Alpha Beta was now passing a small patch of waste ground which had an electricity substation on it.

‘Perfect,’ said Laurence. ‘All systems go. Game on.’

Extracting the hammer from the inside of his parka jacket he jogged ahead of the other two and caught up with their prize winner.

‘Excuse me, sir. Sorry to bother you, but have you got a light?’

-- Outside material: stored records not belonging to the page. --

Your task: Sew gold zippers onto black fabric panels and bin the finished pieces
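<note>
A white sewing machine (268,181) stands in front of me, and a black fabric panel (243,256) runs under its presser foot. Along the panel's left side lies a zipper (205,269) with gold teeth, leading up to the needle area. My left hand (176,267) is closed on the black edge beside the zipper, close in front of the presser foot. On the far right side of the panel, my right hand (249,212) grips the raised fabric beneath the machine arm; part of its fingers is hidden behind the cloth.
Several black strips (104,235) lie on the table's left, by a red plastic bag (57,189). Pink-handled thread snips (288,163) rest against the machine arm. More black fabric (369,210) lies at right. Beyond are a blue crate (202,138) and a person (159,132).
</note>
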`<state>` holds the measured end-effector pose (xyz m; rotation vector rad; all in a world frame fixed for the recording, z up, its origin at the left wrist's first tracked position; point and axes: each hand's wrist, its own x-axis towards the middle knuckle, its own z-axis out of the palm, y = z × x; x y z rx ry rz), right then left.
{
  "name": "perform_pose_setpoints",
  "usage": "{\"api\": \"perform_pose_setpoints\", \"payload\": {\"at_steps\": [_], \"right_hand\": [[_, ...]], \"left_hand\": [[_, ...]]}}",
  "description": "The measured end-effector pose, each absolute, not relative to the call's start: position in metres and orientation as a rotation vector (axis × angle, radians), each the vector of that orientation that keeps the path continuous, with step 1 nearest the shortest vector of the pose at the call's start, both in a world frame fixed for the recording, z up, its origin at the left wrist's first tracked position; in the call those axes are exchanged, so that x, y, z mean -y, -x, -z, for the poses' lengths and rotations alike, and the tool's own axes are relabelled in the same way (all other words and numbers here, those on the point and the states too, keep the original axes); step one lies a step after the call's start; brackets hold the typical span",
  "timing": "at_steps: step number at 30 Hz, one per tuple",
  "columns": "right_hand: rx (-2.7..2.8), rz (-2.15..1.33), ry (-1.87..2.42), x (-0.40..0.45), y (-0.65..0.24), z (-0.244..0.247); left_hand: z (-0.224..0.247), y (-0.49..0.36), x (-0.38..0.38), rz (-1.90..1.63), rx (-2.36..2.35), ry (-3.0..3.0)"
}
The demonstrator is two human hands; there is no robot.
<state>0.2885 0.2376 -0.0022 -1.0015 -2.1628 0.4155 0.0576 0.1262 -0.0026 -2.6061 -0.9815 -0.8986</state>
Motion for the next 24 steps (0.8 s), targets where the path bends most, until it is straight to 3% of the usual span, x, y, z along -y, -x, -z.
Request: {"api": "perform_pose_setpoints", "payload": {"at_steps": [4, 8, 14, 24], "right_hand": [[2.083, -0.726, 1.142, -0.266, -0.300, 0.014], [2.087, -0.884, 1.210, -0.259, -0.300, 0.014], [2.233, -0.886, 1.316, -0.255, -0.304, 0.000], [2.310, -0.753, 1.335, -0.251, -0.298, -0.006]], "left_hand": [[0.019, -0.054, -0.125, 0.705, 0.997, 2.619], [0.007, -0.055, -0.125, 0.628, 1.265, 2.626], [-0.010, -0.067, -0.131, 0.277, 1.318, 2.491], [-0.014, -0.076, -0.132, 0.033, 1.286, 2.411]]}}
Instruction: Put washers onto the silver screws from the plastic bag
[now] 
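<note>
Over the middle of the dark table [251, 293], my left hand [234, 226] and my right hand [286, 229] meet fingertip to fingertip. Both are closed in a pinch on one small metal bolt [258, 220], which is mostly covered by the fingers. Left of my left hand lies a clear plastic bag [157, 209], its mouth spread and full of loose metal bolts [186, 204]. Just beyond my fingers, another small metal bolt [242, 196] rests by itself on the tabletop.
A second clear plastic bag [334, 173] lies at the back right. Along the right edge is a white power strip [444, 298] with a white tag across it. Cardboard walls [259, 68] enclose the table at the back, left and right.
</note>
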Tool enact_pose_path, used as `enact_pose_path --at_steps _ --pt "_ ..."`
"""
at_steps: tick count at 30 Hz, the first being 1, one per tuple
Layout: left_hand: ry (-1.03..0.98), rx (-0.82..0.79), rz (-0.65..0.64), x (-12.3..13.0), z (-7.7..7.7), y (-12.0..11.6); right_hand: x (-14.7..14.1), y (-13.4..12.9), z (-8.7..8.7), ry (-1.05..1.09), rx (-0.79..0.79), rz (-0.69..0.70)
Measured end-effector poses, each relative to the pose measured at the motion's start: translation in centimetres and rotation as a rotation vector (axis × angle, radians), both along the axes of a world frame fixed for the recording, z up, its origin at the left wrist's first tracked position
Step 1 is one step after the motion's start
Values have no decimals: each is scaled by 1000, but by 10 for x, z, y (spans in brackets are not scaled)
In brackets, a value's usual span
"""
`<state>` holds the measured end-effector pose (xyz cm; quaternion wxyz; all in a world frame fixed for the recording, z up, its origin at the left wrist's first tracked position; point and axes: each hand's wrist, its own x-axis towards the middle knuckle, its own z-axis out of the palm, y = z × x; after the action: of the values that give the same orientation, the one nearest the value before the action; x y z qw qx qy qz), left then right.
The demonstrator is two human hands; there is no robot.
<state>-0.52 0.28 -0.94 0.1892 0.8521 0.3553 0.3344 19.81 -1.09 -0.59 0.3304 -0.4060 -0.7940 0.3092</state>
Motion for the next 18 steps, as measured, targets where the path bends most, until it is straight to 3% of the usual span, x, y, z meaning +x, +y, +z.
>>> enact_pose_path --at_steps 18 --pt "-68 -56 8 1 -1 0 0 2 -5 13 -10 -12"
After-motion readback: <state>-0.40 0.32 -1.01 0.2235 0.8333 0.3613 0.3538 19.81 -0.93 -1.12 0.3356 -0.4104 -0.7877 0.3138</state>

Alpha Beta, his brain clouded with alcohol, turned slowly and awkwardly to respond to this request.

As he did so, Laurence raised the hammer high and brought it down on the fellow’s skull with great force. There was a sharp crack similar to the snapping of a stick of firewood and Alpha Beta, eyes wide with shock and confusion, made a brief gagging sound as though he had a piece of food stuck in his throat. Laurence hit him again with more ferocity this time. Alpha Beta fell silent and dropped to the ground like an old pile of clothes. Alex and Russell rushed forward and bending over the body stuck their knives repeatedly deep into the fellow’s chest and stomach. The soft flesh offered no resistance to the sharp blades.

They grinned and chuckled. It felt good.

Really good.

Alpha Beta grunted quietly while his body shuddered as it received the wounds. Blood spilled out, splattering his coat and running on to the pavement. His killers stepped back to avoid it contaminating their shoes. He rolled over on to his face and they watched for a moment while life oozed out of his body. Eventually he lay still, one glittering eye visible, staring sightlessly at a small stream of his own blood.

‘Mission accomplished chaps. Game over,’ grinned Laurence. ‘Well done.’ For a moment they gazed down at their handiwork, capturing the image in their minds.

One for the memory bank.

Then, with a quick shake of hands, the group dispersed with some speed, each making their separate way home.

PART ONE

ONE

1984

Detective Inspector Paul Snow gazed at his face in the shaving mirror. He didn’t like what he saw. He rarely did, but on this occasion his natural revulsion was stronger than usual. His skin was blotchy and dark circles shadowed his eyes. He looked unhealthy and haggard. He wasn’t sleeping well and he wasn’t thinking straight most of the time. Of course he knew why. His past was coming back to haunt him in spades; closing around him like some invisible straitjacket, clamping itself around him, suffocating him, and he had no idea what to do.